Instructions for the task —
Restate verbatim the span of lines below between the line with "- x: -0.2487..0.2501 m" and the line with "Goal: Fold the", including those two lines, and only that span.

Collected data —
○ ○ ○ ○
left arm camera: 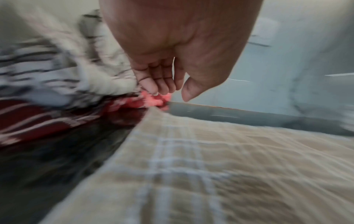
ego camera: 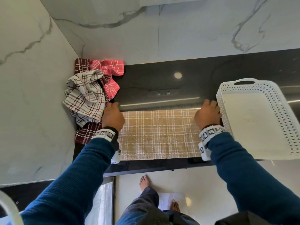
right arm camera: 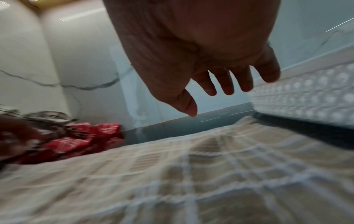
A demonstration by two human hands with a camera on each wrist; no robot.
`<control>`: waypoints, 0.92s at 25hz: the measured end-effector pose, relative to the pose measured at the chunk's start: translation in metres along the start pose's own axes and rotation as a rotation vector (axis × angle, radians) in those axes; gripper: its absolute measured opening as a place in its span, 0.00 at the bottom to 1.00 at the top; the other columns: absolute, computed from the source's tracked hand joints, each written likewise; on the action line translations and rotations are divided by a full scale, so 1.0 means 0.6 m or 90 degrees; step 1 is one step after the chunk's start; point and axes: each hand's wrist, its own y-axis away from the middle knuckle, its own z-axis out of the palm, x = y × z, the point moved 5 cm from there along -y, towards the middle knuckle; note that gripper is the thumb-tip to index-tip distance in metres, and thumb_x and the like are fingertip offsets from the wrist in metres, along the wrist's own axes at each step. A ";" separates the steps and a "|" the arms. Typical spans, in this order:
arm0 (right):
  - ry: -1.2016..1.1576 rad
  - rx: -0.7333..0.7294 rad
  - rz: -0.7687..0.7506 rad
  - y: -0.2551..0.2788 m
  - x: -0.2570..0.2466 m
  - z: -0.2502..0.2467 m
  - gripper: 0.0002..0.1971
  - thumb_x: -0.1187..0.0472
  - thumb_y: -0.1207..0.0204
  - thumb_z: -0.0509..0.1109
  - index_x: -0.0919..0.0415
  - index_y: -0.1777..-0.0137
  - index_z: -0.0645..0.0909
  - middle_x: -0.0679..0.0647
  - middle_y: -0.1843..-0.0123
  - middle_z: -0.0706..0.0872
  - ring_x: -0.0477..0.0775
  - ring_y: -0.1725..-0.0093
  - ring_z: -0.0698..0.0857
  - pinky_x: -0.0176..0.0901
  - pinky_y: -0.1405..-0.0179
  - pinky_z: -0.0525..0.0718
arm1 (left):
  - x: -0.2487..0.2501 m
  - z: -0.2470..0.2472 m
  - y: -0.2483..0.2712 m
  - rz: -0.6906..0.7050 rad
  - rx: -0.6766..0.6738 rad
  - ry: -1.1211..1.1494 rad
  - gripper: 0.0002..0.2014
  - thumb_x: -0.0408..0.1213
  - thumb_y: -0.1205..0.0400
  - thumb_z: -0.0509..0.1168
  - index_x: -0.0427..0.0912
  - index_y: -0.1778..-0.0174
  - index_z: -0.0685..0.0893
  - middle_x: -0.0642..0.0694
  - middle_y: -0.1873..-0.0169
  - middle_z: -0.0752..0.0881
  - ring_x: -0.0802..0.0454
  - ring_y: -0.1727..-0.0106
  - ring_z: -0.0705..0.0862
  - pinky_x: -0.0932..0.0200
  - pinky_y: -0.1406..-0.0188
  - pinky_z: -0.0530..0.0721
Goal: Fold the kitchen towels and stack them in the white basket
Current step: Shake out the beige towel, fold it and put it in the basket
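Note:
A beige plaid towel (ego camera: 159, 135) lies flat on the dark counter (ego camera: 162, 82), its long side running left to right. My left hand (ego camera: 112, 116) hovers over its far left corner and my right hand (ego camera: 208, 112) over its far right corner. In the left wrist view the left hand (left arm camera: 170, 94) hangs above the beige towel (left arm camera: 210, 166) with relaxed fingers and holds nothing. The right wrist view shows the right hand (right arm camera: 208, 103) with spread fingers above the towel (right arm camera: 191, 174), also holding nothing. The white perforated basket (ego camera: 243, 120) stands right of the towel with nothing in it.
A loose pile sits in the left corner: a white-and-brown checked towel (ego camera: 86, 96), a pink-red towel (ego camera: 108, 69) and a maroon towel (ego camera: 86, 134). Marble walls close the back and left. The basket wall (right arm camera: 306, 97) is close beside my right hand.

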 end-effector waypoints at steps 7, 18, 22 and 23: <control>0.055 -0.330 -0.285 0.144 -0.136 0.129 0.38 0.41 0.11 0.52 0.51 0.09 0.38 0.55 0.09 0.33 0.64 0.10 0.36 0.75 0.14 0.42 | 0.159 0.139 0.098 0.312 -0.258 -0.143 0.32 0.51 0.08 0.48 0.47 0.09 0.46 0.45 0.10 0.41 0.42 0.09 0.41 0.39 0.11 0.47; 0.143 -0.294 -0.158 0.120 0.005 0.093 0.40 0.36 0.12 0.43 0.55 0.10 0.30 0.59 0.11 0.26 0.66 0.11 0.32 0.75 0.14 0.40 | 0.010 0.083 0.139 0.161 -0.268 -0.256 0.35 0.56 0.09 0.40 0.45 0.11 0.34 0.43 0.13 0.29 0.43 0.11 0.32 0.38 0.11 0.39; 0.089 -0.327 -0.311 0.242 -0.105 0.123 0.37 0.44 0.10 0.48 0.55 0.10 0.34 0.58 0.10 0.30 0.65 0.10 0.34 0.73 0.13 0.41 | 0.132 0.127 0.202 0.285 -0.252 -0.176 0.34 0.54 0.08 0.45 0.46 0.09 0.40 0.45 0.11 0.35 0.44 0.10 0.37 0.41 0.11 0.40; 0.084 -0.335 -0.332 0.262 -0.114 0.136 0.37 0.44 0.10 0.48 0.55 0.09 0.35 0.58 0.09 0.31 0.64 0.10 0.34 0.73 0.13 0.41 | 0.126 0.141 0.214 0.287 -0.251 -0.188 0.34 0.56 0.09 0.44 0.47 0.09 0.41 0.44 0.10 0.36 0.43 0.10 0.38 0.41 0.12 0.40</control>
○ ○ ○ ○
Task response —
  - x: -0.2487..0.2501 m
  - z: -0.2470..0.2472 m
  - y: -0.2483..0.2712 m
  - rz: -0.6906..0.7050 rad
  - rx: -0.6766..0.6738 rad
  - ry: -1.1211..1.1494 rad
  - gripper: 0.0002..0.2014
  - thumb_x: -0.0408..0.1213
  - thumb_y: -0.1205..0.0400
  - thumb_z: -0.0509..0.1168
  - index_x: -0.0427..0.0912
  - index_y: -0.1778..-0.0174
  - index_z: -0.0685..0.0893
  - middle_x: -0.0642..0.0694
  - middle_y: -0.1873..-0.0169
  - middle_z: -0.0752..0.0881
  - ring_x: -0.0802..0.0454
  - ring_y: -0.1727..-0.0106
  - ring_z: -0.0705..0.0862
  - pinky_x: -0.0932..0.0200
  - pinky_y: -0.1406..-0.0188
  - pinky_z: -0.0530..0.0721
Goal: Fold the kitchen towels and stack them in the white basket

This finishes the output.